From the firm's website description of the home...
"The Yin-Yang House is a single-family home in a quiet Venice, CA neighborhood. The design objective was to create a space for a large and growing family with several children, which would create a calm, relaxed and organized environment that emphasizes public family space. The home is also meant to serve as a place to entertain and a welcoming space for teenagers as they seek social space with friends."
"Many of the materials used, including the bamboo interior, composite stone and tile countertops and bathroom finishes are recycled, and reinforce the environmental DNA of the house, which also has a green roof. Blown-in cellulose insulation, radiant heating and a host of other sustainable features aids in the performance of the building’s heating and cooling.

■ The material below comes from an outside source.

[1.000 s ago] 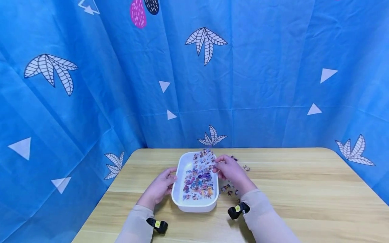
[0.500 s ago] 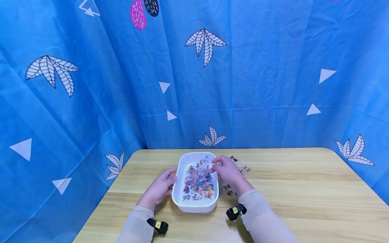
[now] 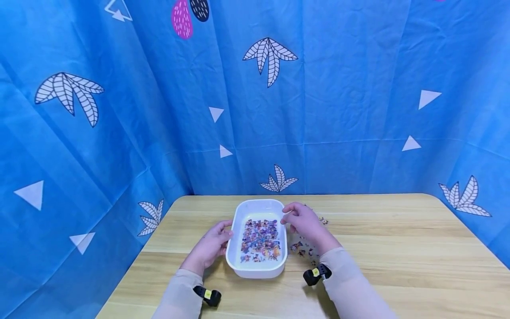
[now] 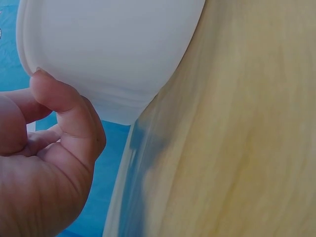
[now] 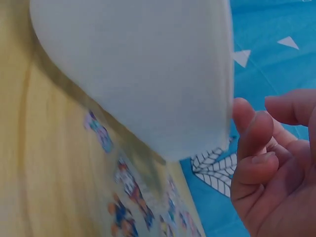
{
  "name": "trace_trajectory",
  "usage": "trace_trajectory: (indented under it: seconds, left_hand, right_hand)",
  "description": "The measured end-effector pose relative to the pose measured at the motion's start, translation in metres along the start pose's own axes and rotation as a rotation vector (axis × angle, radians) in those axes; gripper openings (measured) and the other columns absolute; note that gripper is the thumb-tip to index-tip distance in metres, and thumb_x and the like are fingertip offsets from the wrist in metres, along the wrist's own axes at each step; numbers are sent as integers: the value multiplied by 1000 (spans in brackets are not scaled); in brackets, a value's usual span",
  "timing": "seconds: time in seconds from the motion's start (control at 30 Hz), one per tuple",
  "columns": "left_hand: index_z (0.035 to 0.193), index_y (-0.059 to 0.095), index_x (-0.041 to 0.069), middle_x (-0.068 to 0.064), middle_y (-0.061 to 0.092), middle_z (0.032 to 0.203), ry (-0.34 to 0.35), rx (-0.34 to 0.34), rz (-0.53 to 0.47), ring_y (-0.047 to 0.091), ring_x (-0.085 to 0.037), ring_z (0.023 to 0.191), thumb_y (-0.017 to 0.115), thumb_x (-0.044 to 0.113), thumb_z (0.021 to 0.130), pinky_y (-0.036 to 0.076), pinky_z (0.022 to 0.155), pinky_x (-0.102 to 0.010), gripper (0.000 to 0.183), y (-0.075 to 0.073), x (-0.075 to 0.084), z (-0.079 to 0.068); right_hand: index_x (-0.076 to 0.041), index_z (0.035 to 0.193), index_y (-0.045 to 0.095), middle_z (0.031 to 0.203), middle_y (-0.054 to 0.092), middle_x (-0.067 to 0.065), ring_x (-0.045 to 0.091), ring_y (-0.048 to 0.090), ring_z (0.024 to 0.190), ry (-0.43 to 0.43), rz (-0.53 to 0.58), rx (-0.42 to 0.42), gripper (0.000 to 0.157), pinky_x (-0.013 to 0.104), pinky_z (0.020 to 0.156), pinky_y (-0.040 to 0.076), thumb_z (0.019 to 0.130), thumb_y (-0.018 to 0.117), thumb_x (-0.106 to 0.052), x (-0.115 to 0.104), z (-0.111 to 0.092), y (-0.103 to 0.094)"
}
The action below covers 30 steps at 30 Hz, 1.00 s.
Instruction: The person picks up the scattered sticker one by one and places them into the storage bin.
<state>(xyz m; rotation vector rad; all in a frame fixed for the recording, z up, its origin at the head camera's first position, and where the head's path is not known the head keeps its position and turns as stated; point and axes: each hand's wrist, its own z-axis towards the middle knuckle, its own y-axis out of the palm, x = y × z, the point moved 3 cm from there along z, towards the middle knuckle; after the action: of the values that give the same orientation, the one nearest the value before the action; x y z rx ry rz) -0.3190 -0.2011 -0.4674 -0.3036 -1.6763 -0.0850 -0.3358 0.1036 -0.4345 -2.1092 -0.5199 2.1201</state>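
Observation:
A white rectangular tub [image 3: 256, 273] stands on the table with clear sheets of small colourful cartoon stickers [image 3: 260, 239] lying flat inside. My left hand [image 3: 211, 243] holds the tub's left side, thumb at the rim; in the left wrist view the bent thumb meets the tub wall [image 4: 108, 44]. Beside the right rim is my right hand [image 3: 307, 223], its fingers loosely bent. The right wrist view shows a gap between that hand's thumb and forefinger, with nothing in it. One fingertip there is close to the rim; whether it touches I cannot tell.
More cartoon stickers [image 3: 301, 250] lie on the wooden table [image 3: 390, 248] right of the tub, partly under my right arm. A few show farther back [image 3: 323, 220]. Blue patterned curtain [image 3: 338, 110] hangs behind and at both sides. Each wrist wears a black camera.
A clear sticker sheet, held up over the tub by my right hand, came down and now lies inside. The right hand has let go and drawn back rightward. My left hand stays in place.

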Motion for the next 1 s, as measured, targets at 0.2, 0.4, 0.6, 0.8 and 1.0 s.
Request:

The active systems in the home include a 12 KW solar photovoltaic panel system, the largest such residential system available on the market. The solar panels also provide shade from the sun, preventing the house from becoming overheated. The owners have been in the home for over nine months and have yet to receive a power bill."This house intrigued me because of what it isn't. It isn't a house designed specifically to showcase great wood architecture, specialty woods, or even wood as a focus of the green design of the house. The materials paragraph above doesn't even mention wood (unless you count the cellulose insulation). But what the many pictures of the home reveal that wood lends its character to a space that has been designed specifically for modern, even future, visions with their requisite restrained functionality.
|Spock was always tense. No wood on Vulcan.|
So, the Yin-Yang House proves that it will be so. Wood is a natural yang to the cold, sterile yin of concrete, steel, glass, and plastic.
Beam me up, Scottie. I've got a load of nice quartersawn oak for the holodeck entryway.